- Venue: Carioca Arena 2
- Date: 7 August 2016
- Competitors: 22 from 22 nations

Medalists
- 1st place, gold medalist(s):  / Majlinda Kelmendi / Kosovo
- 2nd place, silver medalist(s):  / Odette Giuffrida / Italy
- 3rd place, bronze medalist(s):  / Misato Nakamura / Japan
- 3rd place, bronze medalist(s):  / Natalia Kuziutina / Russia

= Judo at the 2016 Summer Olympics – Women's 52 kg =

The women's 52 kg competition in judo at the 2016 Summer Olympics in Rio de Janeiro was held on 7 August at the Carioca Arena 2.

The gold and silver medals were determined by a single-elimination tournament, with the winner of the final taking gold and the loser receiving silver. Judo events awarded two bronze medals.
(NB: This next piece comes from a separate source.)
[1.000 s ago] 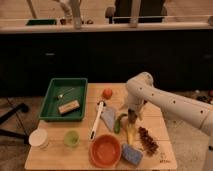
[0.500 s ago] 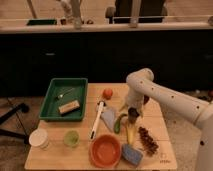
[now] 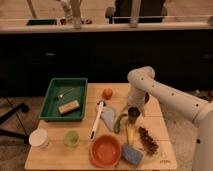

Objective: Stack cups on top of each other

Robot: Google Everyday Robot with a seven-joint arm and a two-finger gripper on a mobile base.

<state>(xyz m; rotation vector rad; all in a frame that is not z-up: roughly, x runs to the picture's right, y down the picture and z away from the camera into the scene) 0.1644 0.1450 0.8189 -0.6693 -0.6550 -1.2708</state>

Quarterfinal losers competed in a repechage match for the right to face a semifinal loser for a bronze medal (that is, the judokas defeated in quarterfinals A and B competed against each other, with the winner of that match facing the semifinal loser from the other half of the bracket).

The medals for the competition were presented by Thomas Bach, Germany, president of the International Olympic Committee and the gifts were presented by Marius Vizer, president of the International Judo Federation.

A controversy emerged that Joud Fahmy from Saudi Arabia gave up of her first round fight to avoid facing Israeli Gili Cohen. The Saudi Olympic team dismissed the controversy and tweeted that Fahmy had sustained injuries to her arm and leg during training and was advised by medical staff not to compete.